I was going to start off with "I hate you Milkman Dan," but I figured in the off chance that you weren't a Red Meat-head, that would come across the wrong way.    

Yes, they are good picks, definitely.

I particularly like the "tomb-tainted" feat chain myself.


----------



## Nightchilde-2 (Oct 15, 2004)

Klaus said:
			
		

> What the heck is a Quell? It looks like a Githyanki lich (and we all know that [Gandalf voice] there is only one Githyanki lich, and she does not share power![/Gandalf voice])




Quells are:
"incorporeal creatures of malevolence and hte night.  They despise all living things, as well sa the light that nurtures them, but the urge that truly drives them is the hatred of those who serve deities."

They can "turn" divine spellcasters as if clerics up to their HD level (5 for the quell listed in the book; advancement is up to 10HD).  The result is the highest level divine spellcaster the quell can cut off from their deity.  The turning damage is the max number of HD of divine spellcasters within 60 ft that can be effected.

Normally, those spellcasters affected can't turn undead or cast divine spells for 1 minute, but if the quell has twice as many HD as the spellcaster has divine levels, the spellcaster looses that ability for 24 hours.    They can do this a number of times/day equal to 3 + Cha bonus.

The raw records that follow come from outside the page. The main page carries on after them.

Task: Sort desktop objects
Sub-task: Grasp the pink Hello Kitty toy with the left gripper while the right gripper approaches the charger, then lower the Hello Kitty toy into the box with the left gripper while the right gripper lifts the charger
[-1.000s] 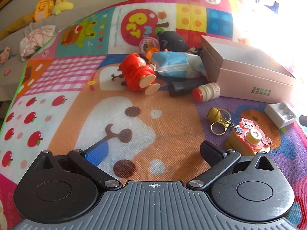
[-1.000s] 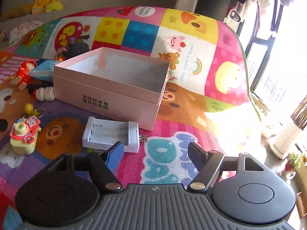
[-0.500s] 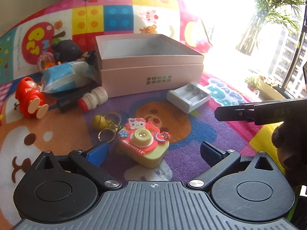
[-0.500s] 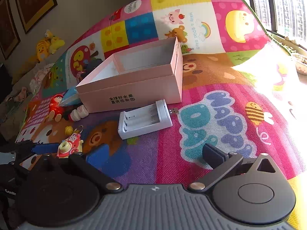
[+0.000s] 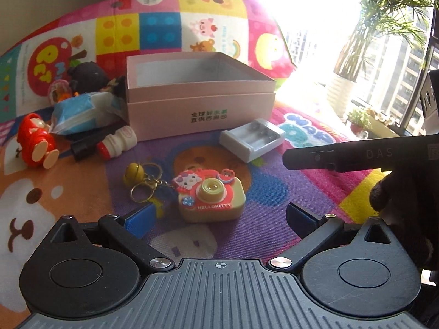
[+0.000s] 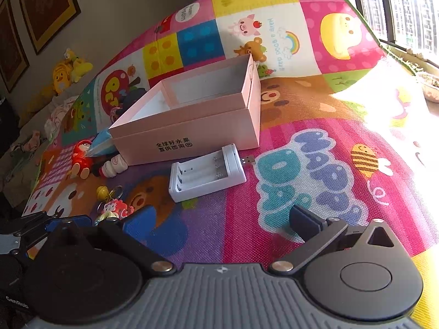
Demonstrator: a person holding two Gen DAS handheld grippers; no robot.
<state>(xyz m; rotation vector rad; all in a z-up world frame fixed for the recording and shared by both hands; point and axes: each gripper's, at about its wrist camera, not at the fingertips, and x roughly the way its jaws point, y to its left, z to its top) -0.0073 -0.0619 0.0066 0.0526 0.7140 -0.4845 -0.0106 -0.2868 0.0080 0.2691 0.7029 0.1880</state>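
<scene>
So my left gripper (image 5: 219, 216) was spread wide with nothing in it, hanging just near of the toy camera (image 5: 210, 195). Its keychain (image 5: 142, 182) trailed off left, so I figured a grab could drag or snag the ring. Right gripper (image 6: 216, 223) had just been opening, nothing between its jaws. The charger (image 6: 207, 172) sat beyond it, the pink box (image 6: 192, 139) farther.

You've got a pink box (image 5: 200, 109) with green print, white battery charger (image 5: 251, 142), yellow-and-red toy camera (image 5: 211, 197), red figure (image 5: 34, 139), yellow bell keychain (image 5: 133, 172), all on a patchwork cartoon mat (image 6: 315, 164) in pink, purple, orange, yellow and blue.
</scene>
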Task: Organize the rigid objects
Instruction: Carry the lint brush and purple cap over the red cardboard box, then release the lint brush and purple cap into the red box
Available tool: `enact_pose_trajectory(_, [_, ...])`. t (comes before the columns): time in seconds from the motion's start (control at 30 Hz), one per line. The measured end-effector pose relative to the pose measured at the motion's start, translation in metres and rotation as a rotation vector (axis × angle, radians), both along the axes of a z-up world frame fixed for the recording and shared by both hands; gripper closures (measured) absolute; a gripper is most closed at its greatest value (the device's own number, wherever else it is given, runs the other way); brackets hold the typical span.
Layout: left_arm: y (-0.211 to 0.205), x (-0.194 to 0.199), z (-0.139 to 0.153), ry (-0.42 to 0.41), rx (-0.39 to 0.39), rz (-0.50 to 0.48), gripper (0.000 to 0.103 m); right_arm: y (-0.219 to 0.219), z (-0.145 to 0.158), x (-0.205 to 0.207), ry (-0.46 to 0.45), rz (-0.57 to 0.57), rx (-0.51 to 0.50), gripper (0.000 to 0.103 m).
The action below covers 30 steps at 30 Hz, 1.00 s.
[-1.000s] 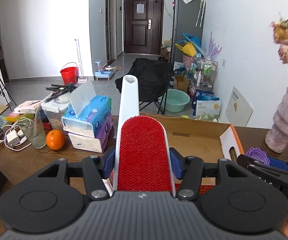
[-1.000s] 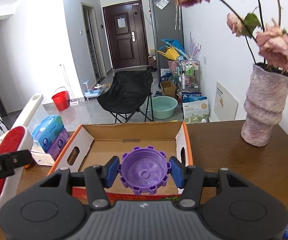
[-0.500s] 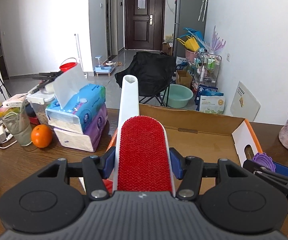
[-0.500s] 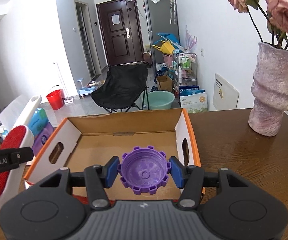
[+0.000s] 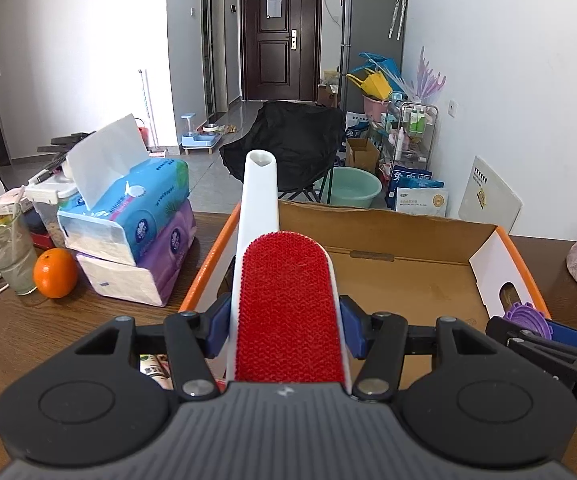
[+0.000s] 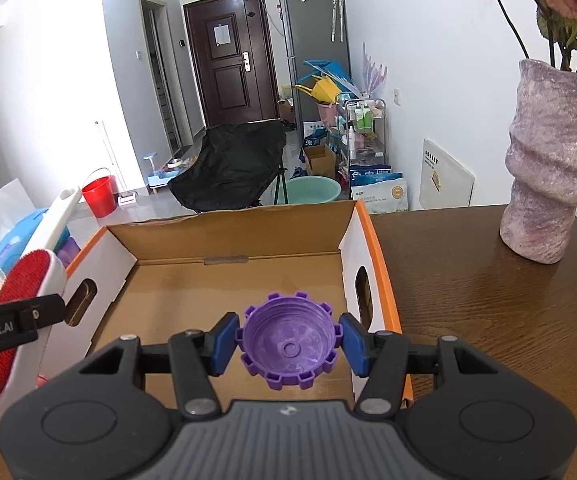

Pretty powerful ability, sure, but if the quell attacks the caster or the spellcaster receives an atonement spell, the intercession ends (and they get their gods-granted superpowers back).


----------



## Gez (Oct 15, 2004)

Nightchilde-2 said:
			
		

> [Quell] can "turn" divine spellcasters...




Damn you, Nightchilde, now I need that book! The irony of this monster is too great!


----------



## Voadam (Oct 15, 2004)

Felon said:
			
		

> when what really needed to be presented were templates for bodaks, mohrgs, and other undead that haven't had templates yet.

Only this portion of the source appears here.